X-linked dominant Charcot-Marie-Tooth disease with connexin 32 (Cx32) mutations in Koreans
Version of Record online: 1 MAR 2011
© 2011 John Wiley & Sons A/S
Volume 81, Issue 2, pages 142–149, February 2012
How to Cite
Kim, Y., Choi, K.-G., Park, K., Lee, K., Chung, K. and Choi, B.-O. (2012), X-linked dominant Charcot-Marie-Tooth disease with connexin 32 (Cx32) mutations in Koreans. Clinical Genetics, 81: 142–149. doi: 10.1111/j.1399-0004.2011.01642.x
- Issue online: 12 JAN 2012
- Version of Record online: 1 MAR 2011
- Accepted manuscript online: 3 FEB 2011 11:40AM EST
- Received 21 November 2010, revised and accepted for publication 31 January 2011
- X-linked Charcot-Marie-Tooth disease (CMTX)
Kim Y, Choi K-G, Park KD, Lee KS, Chung KW, Choi B-O. X-linked dominant Charcot-Marie-Tooth disease with connexin 32 (Cx32) mutations in Koreans.

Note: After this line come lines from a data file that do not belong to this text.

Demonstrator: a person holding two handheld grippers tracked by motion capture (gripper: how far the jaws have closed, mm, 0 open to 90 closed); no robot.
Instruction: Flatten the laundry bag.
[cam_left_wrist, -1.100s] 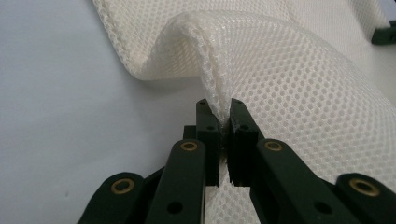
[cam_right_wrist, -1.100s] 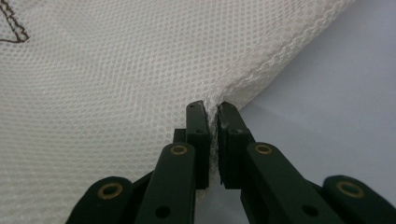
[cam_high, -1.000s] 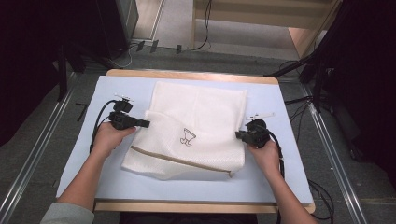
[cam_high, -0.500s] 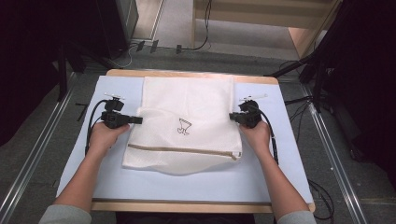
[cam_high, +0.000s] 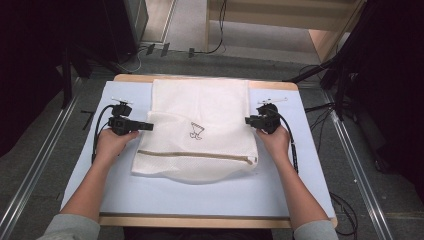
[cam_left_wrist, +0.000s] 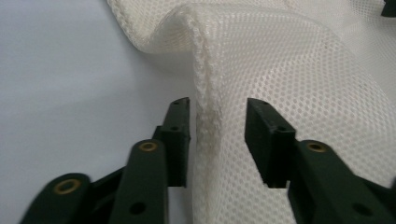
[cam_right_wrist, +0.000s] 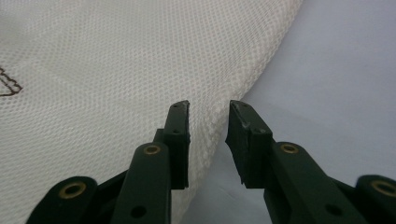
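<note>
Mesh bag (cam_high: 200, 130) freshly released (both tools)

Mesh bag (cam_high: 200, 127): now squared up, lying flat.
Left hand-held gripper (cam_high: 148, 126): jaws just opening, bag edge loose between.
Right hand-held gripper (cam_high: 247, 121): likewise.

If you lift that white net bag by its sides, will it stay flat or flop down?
The white net bag would probably flop: its edge already buckles into a soft ridge between the open left claw. It looks thin and airy, so likely light. The zipper end may hang lowest.
</note>
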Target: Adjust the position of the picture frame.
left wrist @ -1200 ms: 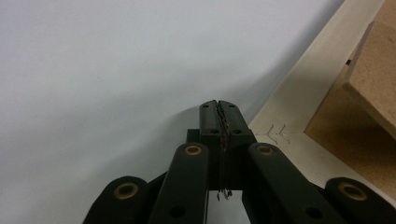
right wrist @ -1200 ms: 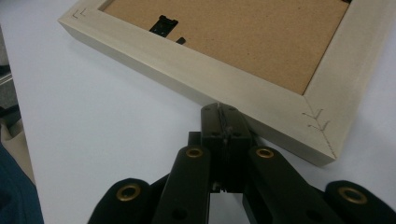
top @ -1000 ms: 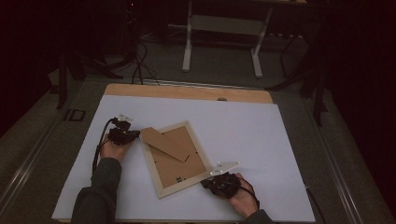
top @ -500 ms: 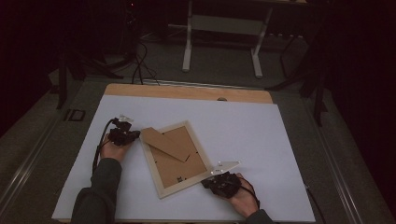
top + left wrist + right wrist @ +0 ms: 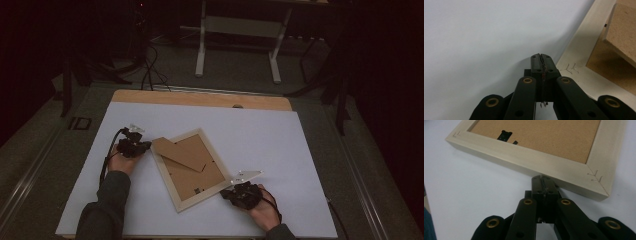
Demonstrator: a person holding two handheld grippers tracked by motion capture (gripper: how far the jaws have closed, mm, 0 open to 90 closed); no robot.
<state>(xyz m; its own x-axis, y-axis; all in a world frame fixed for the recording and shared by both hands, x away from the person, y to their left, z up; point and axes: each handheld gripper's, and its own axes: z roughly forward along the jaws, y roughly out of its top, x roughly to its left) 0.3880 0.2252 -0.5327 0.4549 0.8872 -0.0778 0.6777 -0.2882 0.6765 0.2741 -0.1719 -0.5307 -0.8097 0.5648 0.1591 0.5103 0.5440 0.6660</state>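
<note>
High view is showing the white worktop [image 5: 300,150] spreading wide under my arms, and the picture frame [image 5: 192,202] is lying face down near its middle, turned at an angle, its brown backing board [image 5: 200,175] facing up. A fibreboard stand flap [image 5: 177,152] is resting on the backing, over the frame's upper left corner. I am holding my left claw [image 5: 141,146] just beside that upper left corner; in the left gripper view the left claw [image 5: 541,58] is sitting with its jaws pressed together on nothing, the tips close by the pale wooden rim. I am holding my right claw [image 5: 226,192] at the frame's lower right edge, and in the right gripper view the right claw [image 5: 541,179] is likewise closed and empty, its tips touching the frame's side near a small black hanger clip [image 5: 504,135].
</note>
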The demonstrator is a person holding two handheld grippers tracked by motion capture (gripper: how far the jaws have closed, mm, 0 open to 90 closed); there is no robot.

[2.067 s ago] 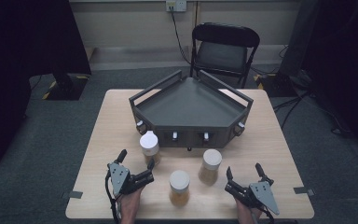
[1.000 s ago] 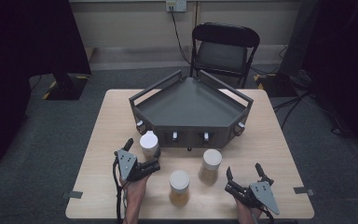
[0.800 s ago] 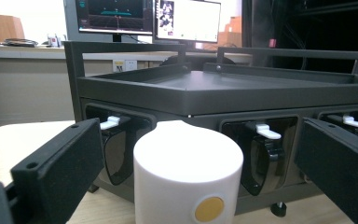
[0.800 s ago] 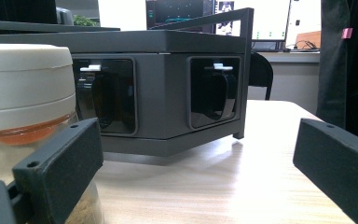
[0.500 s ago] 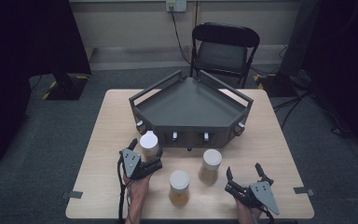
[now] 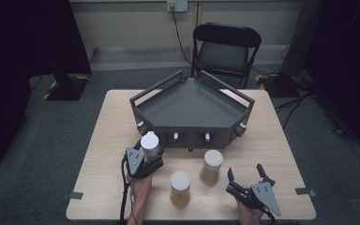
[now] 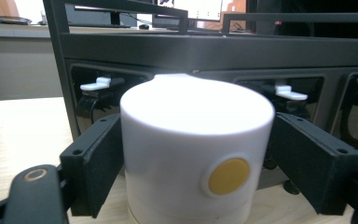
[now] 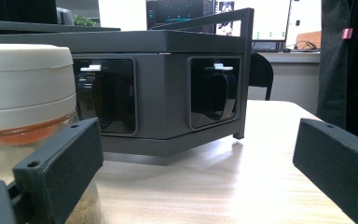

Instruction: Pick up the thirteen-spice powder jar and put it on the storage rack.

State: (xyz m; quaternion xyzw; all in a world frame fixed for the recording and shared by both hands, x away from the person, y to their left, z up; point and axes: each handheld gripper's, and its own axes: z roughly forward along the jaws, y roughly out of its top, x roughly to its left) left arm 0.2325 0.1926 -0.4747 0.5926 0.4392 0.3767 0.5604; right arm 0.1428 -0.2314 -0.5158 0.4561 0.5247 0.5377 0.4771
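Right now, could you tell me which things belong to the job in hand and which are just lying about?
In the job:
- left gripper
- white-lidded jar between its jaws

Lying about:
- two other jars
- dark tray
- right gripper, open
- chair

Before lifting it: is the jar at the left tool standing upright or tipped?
Upright: the jar stands on the table, white lid level on top, between the left tool's jaws.

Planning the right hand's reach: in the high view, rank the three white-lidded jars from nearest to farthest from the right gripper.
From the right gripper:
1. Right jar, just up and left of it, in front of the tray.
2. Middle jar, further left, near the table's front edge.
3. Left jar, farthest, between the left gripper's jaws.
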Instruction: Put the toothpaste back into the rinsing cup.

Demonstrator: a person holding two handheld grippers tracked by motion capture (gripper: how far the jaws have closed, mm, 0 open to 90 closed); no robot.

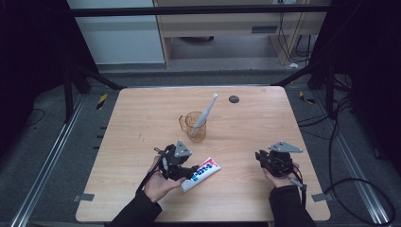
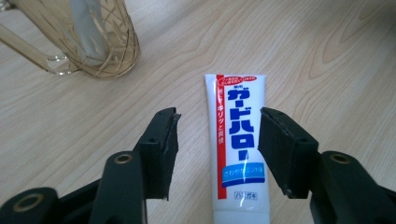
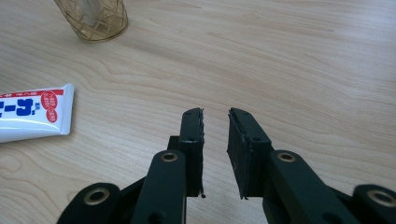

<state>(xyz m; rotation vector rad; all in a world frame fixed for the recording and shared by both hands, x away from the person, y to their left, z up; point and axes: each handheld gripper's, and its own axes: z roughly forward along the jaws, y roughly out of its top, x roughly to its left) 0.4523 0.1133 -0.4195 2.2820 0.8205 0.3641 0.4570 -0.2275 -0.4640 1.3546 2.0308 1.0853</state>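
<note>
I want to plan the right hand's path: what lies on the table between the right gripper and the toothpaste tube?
Nothing: in the high view, bare wooden table runs from the right gripper to the toothpaste tube.

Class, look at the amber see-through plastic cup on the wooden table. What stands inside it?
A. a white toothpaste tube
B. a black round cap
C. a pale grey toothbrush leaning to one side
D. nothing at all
C: in the high view a pale grey toothbrush leans out of the amber see-through plastic cup, while the white toothpaste tube lies flat on the wooden table.
</note>
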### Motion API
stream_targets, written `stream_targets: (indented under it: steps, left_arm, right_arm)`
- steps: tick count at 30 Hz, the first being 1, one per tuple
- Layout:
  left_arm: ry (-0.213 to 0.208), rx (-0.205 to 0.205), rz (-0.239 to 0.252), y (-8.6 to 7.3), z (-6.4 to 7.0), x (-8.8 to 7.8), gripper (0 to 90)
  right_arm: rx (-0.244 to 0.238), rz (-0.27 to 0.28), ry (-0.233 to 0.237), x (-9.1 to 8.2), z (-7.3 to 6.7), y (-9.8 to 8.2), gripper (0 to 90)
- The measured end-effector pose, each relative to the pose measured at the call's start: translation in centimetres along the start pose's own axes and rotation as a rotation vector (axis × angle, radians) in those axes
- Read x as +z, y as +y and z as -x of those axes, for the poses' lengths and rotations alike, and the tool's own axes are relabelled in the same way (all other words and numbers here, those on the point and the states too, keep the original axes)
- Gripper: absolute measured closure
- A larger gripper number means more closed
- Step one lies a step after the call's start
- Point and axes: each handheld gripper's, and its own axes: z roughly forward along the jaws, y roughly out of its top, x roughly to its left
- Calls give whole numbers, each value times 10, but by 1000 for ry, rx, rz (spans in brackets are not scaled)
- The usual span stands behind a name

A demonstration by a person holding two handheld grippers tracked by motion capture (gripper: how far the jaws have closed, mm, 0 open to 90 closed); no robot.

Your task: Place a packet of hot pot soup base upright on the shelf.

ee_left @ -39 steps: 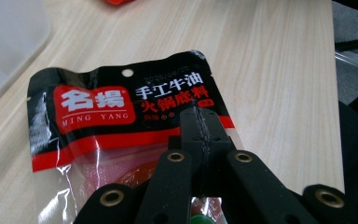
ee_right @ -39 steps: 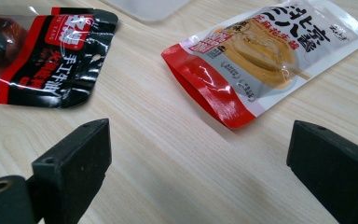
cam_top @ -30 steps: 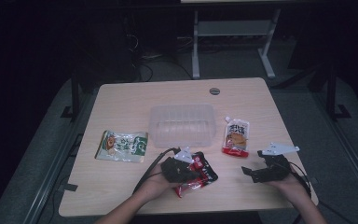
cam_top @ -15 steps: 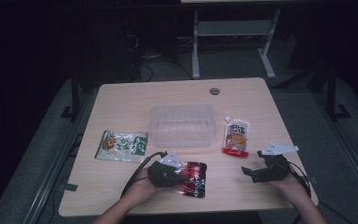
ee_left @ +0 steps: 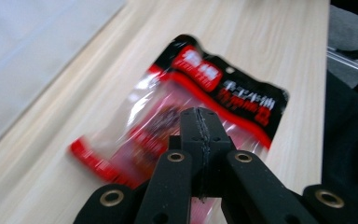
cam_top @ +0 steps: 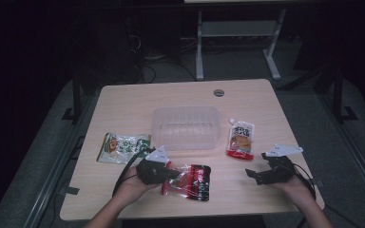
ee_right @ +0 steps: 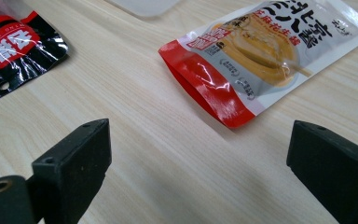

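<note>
Two grippers, left gripper jaws clamping red-black packet, right gripper jaws wide, empty

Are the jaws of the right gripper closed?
No, the right gripper has its jaws wide apart over bare table, with nothing between them.

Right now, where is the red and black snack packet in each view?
High view: red and black snack packet lies front centre, at the left gripper.
Left gripper view: centre, beyond shut jaws.
Right gripper view: top left corner.
Shared landmark: clear plastic tub.
</note>
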Motion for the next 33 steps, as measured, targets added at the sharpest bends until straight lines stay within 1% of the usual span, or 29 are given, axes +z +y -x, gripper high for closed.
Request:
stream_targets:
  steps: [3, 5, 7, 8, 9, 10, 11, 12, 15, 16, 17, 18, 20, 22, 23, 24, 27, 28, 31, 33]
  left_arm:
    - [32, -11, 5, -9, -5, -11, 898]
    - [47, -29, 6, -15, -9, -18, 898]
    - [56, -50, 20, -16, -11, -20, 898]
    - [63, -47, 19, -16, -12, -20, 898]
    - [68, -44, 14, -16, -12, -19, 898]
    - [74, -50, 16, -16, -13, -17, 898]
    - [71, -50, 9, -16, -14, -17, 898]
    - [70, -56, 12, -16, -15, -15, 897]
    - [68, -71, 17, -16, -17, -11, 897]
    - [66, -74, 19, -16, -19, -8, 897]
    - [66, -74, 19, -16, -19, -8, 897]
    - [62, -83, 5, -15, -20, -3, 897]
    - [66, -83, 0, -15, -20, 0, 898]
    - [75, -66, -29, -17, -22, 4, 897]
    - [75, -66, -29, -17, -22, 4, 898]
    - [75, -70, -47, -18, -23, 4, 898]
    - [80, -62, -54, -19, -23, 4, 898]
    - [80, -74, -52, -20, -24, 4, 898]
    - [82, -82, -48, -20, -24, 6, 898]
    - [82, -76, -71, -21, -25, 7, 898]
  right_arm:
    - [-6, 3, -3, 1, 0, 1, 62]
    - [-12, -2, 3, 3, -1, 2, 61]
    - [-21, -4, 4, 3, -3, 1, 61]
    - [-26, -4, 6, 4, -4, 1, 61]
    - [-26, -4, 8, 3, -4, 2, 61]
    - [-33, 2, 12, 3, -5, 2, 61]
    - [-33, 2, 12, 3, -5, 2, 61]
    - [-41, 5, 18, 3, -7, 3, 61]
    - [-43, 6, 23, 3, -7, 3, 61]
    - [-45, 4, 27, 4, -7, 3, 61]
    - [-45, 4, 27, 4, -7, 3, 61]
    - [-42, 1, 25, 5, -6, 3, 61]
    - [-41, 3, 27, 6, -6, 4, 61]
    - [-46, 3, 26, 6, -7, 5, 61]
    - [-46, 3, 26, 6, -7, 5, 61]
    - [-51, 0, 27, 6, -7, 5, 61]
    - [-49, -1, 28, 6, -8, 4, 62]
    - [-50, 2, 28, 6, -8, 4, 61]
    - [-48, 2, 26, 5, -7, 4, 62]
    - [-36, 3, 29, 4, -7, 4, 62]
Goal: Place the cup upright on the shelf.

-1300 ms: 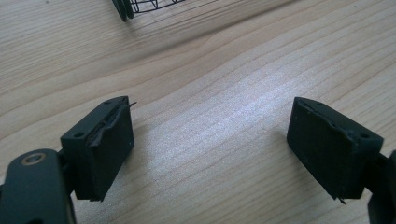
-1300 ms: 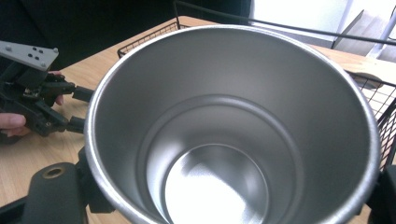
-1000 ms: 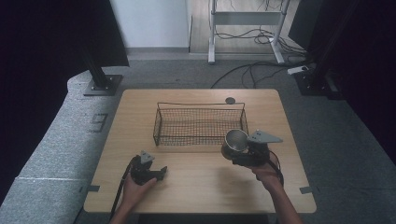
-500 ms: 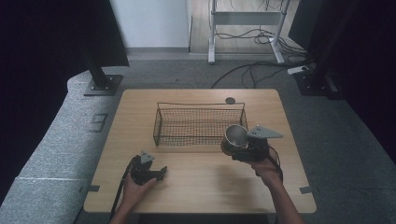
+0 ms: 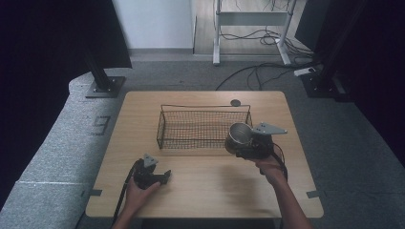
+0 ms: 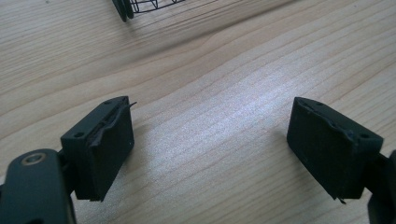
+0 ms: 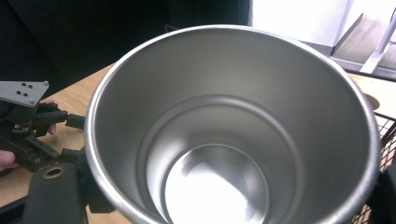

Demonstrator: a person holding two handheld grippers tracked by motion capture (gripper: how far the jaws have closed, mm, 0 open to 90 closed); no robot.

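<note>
Steel cup point(image 5: 237, 137) clamped in right tongs point(image 5: 248, 143), held off worktop point(image 5: 210, 191), just beside wire basket point(image 5: 165, 129) at its right end, mouth tilted. Basket lies left-forward of cup. Left tongs point(image 5: 160, 177) released, idle on worktop, well apart.

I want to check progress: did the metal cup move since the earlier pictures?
Yes. The metal cup, held in the right gripper, went slightly up-table, toward the wire basket's right end.

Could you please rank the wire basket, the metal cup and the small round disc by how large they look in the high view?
1. wire basket, clearly largest.
2. metal cup, held by the right gripper and raised nearer the camera.
3. round disc, smallest.
</note>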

X-linked dominant Charcot-Marie-Tooth disease (CMTX) is an inherited peripheral neuropathy, caused mainly by a mutation of connexin 32 (Cx32) gene. We performed a mutation analysis of Cx32 by direct sequencing of the coding sequence, then identified 23 mutations from 28 Korean CMTX families. Nine mutations were not reported previously: Gly5Ser, Ser26fs, Val37Leu, Thr86Ile, Val152fs, Phe153Cys, Asp178X, Ala197Val, and Ile214Asn. The extracellular 2 (EC2) domain of Cx32 protein was the hot spot mutation domain in 44% of Koreans. Transmembrane domain 4 was rarely affected in Koreans (4%), compared with 14% of Europeans. The EC1 and intracellular domain was not affected in Koreans, although they were frequently affected in Europeans. This study revealed that the frequencies of CMTX with Cx32 mutations are specific to different ethnic groups. The frequency of CMTX (5.3%) caused by Cx32 mutation in Koreans is similar to those in Asians but lower than those in Europeans. This study suggests differences between CMTX patients with Cx32 mutations and ethnic background.